Futuro relator da reforma da Previdência Social quando a proposta chegar ao Senado,Tasso Jereissati (PSDB-CE) diz que o presidente Jair Bolsonaro queima capital político com questões inúteis e compromete cada vez mais a aprovação da mudança nas regras das aposentadorias, que deveria ser foco absoluto do governo.
“A primeira dificuldade vem do próprio governo, com bate-cabeças e bobagens ditas e feitas pelo presidente. Parece que Bolsonaro ainda não assumiu o papel de presidente da República do Brasil”, aponta em entrevista ao Valor Econômico.

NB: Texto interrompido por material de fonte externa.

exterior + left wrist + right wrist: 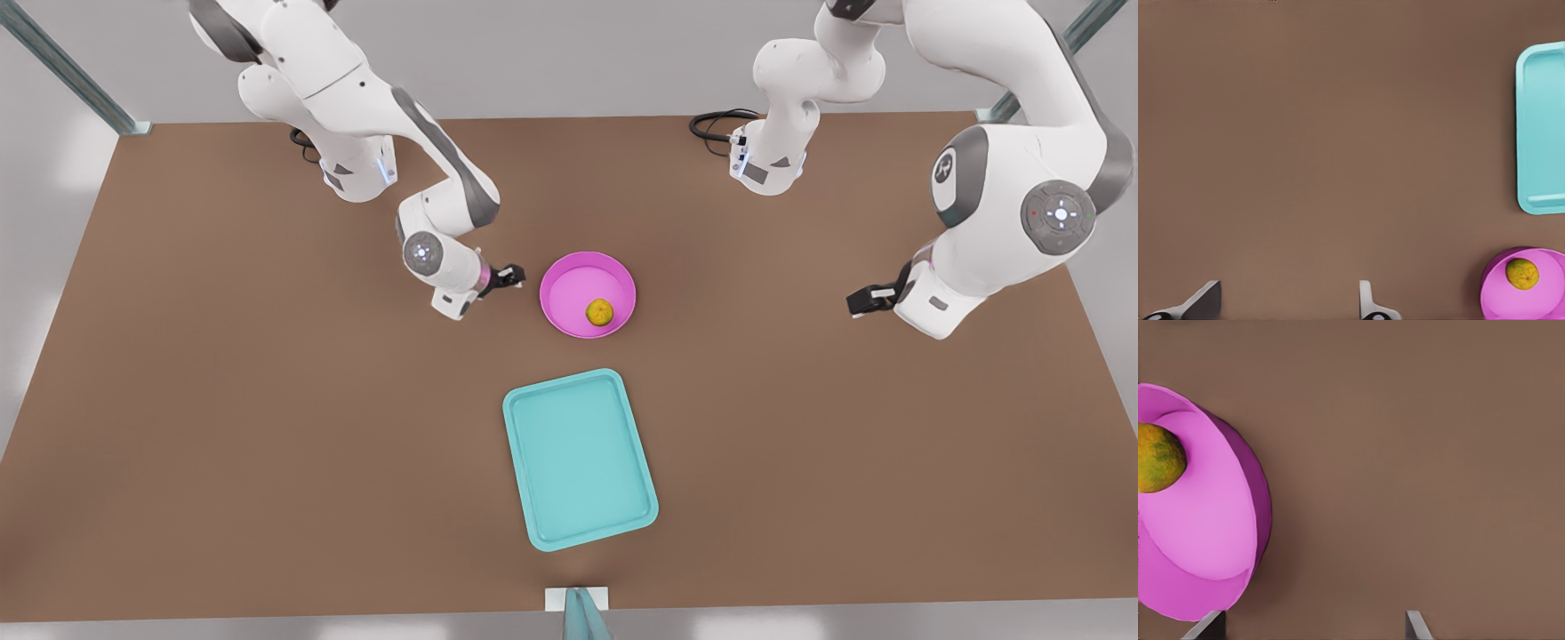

“Ele está fomentando a discórdia. É a antítese do que um presidente quer para o seu governo. Ele não pode sair por aí dizendo qualquer coisa polêmica, às vezes fora da realidade, que pode até ser a opinião pessoal dele, mas não é a do país”, alerta.
Nunca antes
Tasso diz que, historicamente, nunca houve um momento tão propício para a reforma da Previdência, mas o tempo corre contra o governo e as maiores dificuldades sequer começaram. O tempo “ótimo” para o governo botar a reforma em curso, que seriam os dois primeiros meses de governo, já foi perdido, diz. “Na Câmara, tem que passar até julho. Voltando do recesso parlamentar sem ter resolvido na Câmara, vai ficar muito difícil. Passa uma coisinha ou outra, mas bem magrinha”.
Erro
A pressão das corporações e das redes sociais ainda nem começou a influenciar e será enorme, diz o tucano. Tasso critica também a estratégia do governo de tentar emplacar a desvinculação do Orçamento ao mesmo tempo que a reforma das aposentadorias, como forma de agradar os governadores e fazê-los trabalhar em favor da proposta para a Previdência. “Isso é um erro. Parlamentares ligados à área da saúde ou educação, por exemplo, que a princípio poderiam ser pró-reforma da Previdência, vão se indispor por causa da PEC da desvinculação. Você mais perde votos do que ganha”.
Ministros
Bastante crítico à atuação dos ministros da Educação, Ricardo Vélez Rodriguez, e – principalmente – das Relações Exteriores, Ernesto Araújo, Tasso diz que há gente demais falando pelo governo, em direções diversas. “São vários grupos que não se dão entre si e têm opiniões que contrastam, em vários assuntos. O [ministro da Economia] Paulo Guedes traz uma agenda liberal, de forte abertura do Brasil ao comércio exterior. Uma política evidentemente globalista. E vem um outro, que é ministro das Relações Exteriores [Ernesto Araújo], fazendo discurso antiglobalista e influenciado por um filósofo, Olavo de Carvalho, com ideias absolutamente fora do padrão”.
Fora da base
Figura de proa do PSDB nas últimas três décadas, Tasso, de 70 anos, admite a proximidade à agenda econômica do governo, mas rechaça a hipótese de a sigla aderir formalmente à base aliada a Bolsonaro. Pelo contrário: diz que, se quiser ser uma alternativa para o futuro – e para as eleições presidenciais de 2022 – os tucanos devem caminhar mais na trilha da oposição. Da mesma forma, descarta que o PSDB vá se tornar um partido de direita, que dispute espaço com o PSL – como tem aventado aliados do governador de São Paulo, João Doria. “Esse espaço da direita está ocupado pelo PSL e pelo Bolsonaro. Não é nem nunca foi nosso. O nosso, mais do que nunca, é o da social-democracia”, diz. A questão dos costumes, na qual a agenda do PSL e do presidente é notadamente conservadora, é uma diferença clara, aponta. “Nosso espaço é este, uma visão liberal na economia, bastante liberal nos costumes e que vê o Estado como elemento regulador e atuante na questão dos desequilíbrios sociais”.
Oposição
Se os tucanos migrarem para a direita, garante, será oposição interna. Tasso, que recebeu o Valor em seu gabinete, no 14º andar do Senado, confirma inclusive que, olhando para fora, conversou com defensores da criação de uma nova alternativa de centro, como o ex-governador do Espírito Santo, Paulo Hartung, e nomes não-tradicionais da política, como o apresentador de TV Luciano Huck e o ex-ministro do Supremo tribunal Federal (STF), Joaquim Barbosa.
E ainda
Decisivo na conturbada eleição do Senado que desbancou Renan Calheiros (MDB-AL) e elegeu Davi Alcolumbre (DEM-AP), Tasso é um conselheiro insuspeito do novo presidente do Legislativo, mas nega ser a cabeça pensante por trás do amapaense, até então um parlamentar do chamado baixo clero.